When building these relationships, entrepreneurs sometimes forget a best practice that fostered their success in the first place: perseverance.
“We see so many entrepreneurs who come to us, send us an email, leave a message, and never follow up,” says Forest. “And you know, maybe I would have been interested in that business, but I receive 10 to 15 business plans a day. And maybe that day I was super-busy and I never got to that email or I forgot. It doesn't mean I'm not interested.”
For tech entrepreneurs such as Harris, the increasing profile of women like Michelle Romanow and Arlene Dickinson – Dragon's Den veterans both – has generated new role models to consult.
Yet Harris also cites her relationship with OMERS Ventures managing partner Damien Steel as critical to her success. She tends to access her female-focused networks for female-focused issues, such as balancing marriage and motherhood with entrepreneurship.
Don't overthink this
This generation of female tech entrepreneurs faces an odd balancing act.
Pretending they don't face institutional obstacles as women is not an option. Check that: as trailblazers on the ground, they are best positioned to highlight them. At the same time, female founders know that success depends on staying positive.
It comes down to perspective, say industry insiders.

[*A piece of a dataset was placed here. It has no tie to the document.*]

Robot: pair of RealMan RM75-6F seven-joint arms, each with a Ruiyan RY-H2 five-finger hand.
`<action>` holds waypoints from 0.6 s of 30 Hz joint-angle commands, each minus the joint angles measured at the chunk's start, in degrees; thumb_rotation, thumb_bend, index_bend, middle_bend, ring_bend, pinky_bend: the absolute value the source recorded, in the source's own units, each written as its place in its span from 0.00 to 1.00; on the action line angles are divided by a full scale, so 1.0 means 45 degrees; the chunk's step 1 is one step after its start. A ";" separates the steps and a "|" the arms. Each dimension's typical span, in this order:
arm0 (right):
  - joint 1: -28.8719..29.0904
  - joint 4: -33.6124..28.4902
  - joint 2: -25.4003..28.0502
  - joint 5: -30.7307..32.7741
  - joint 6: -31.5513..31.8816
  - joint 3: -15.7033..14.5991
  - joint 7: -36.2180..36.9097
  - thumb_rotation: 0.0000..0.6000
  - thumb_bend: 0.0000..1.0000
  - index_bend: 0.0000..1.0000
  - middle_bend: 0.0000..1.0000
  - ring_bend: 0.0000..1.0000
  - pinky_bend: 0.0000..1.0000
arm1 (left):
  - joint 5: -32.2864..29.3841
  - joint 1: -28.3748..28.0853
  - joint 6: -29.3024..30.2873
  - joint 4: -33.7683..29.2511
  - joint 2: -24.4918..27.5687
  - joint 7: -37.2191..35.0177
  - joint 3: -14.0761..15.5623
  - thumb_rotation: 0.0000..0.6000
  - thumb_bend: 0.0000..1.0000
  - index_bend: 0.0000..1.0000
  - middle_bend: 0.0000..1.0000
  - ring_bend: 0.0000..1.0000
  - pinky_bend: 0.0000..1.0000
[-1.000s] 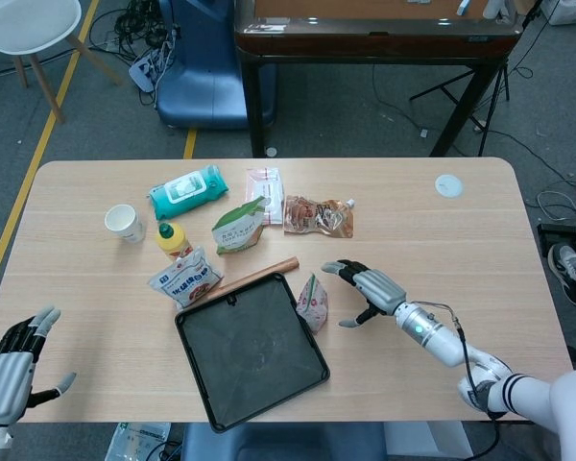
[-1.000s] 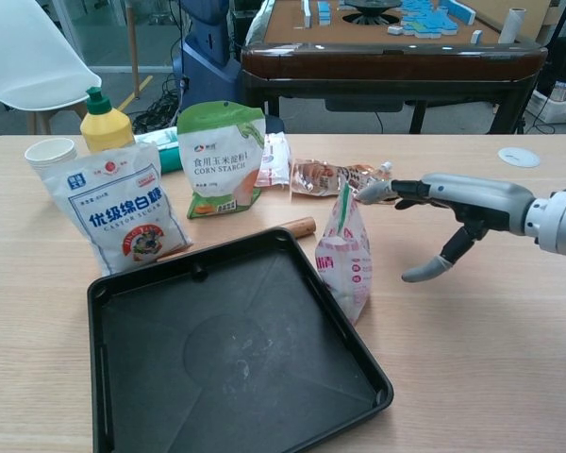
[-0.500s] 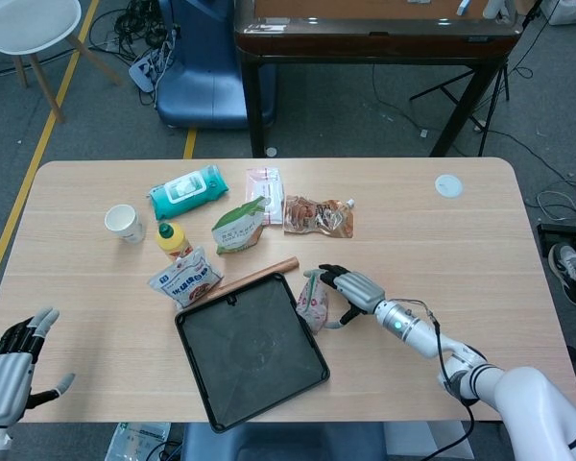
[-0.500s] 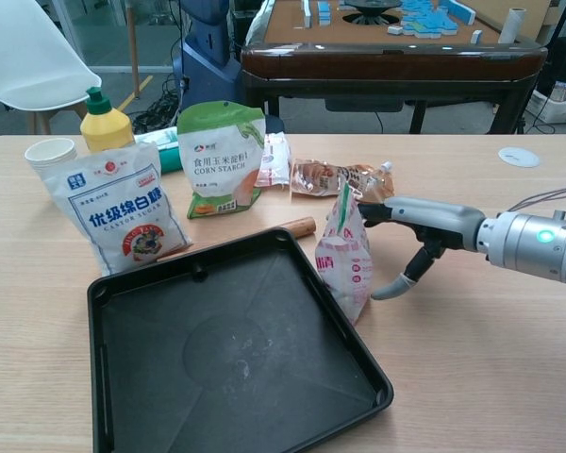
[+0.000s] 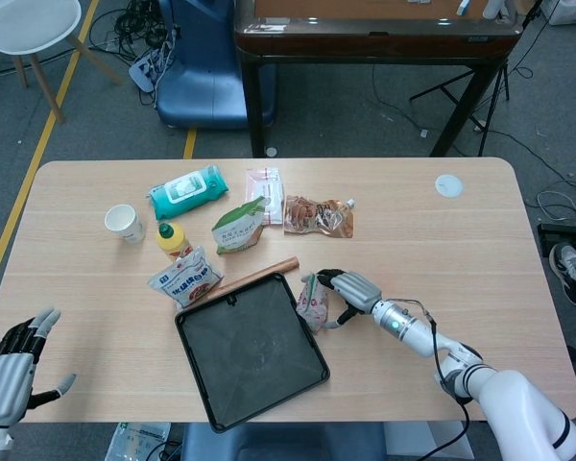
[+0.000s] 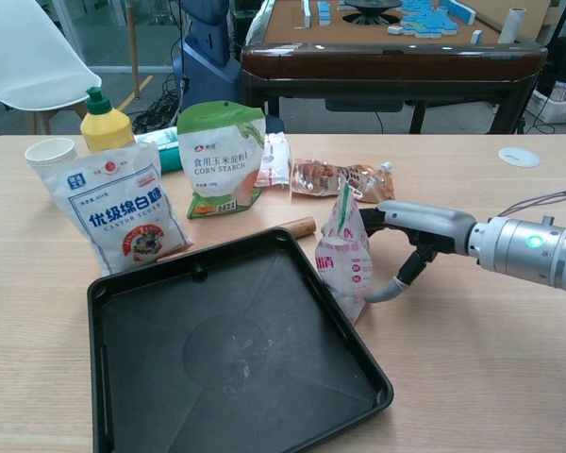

“Yes, it's sometimes harder for women,” says Forest, “but don't let that stop you. I think doing things differently because you're a woman doesn't work. You're a founder, you're going to build a great business, you're going to build a great business case. Be aware that it might be more demanding, but remember that it's difficult for everyone to raise money.”
Waiting on the world to change?
Women should take advantage of the funds and programs that support female-led tech startups, says Kaplan. Consider them part of the overall funding strategy.
By bringing talented women to the forefront, these initiatives help correct historical imbalances.
“In general I wouldn't have been in favor [of female-focused initiatives],” says Forest, “but right now we need it. It's been done for various underrepresented communities, not just for women, and I totally agree with it. That being said, I don't believe in supporting an ecosystem here in Canada where women that are not competent get funded simply because they are women.”
Long term, all signs point to improved fairness for female tech founders, as the funding community and society at large make diversity a priority.
“More and more women are becoming leaders in the investment and startup communities,” says Kaplan. “Yes, the process may take a while, but I've already seen improvements, and I think we'll see more and more as we continue down this road.”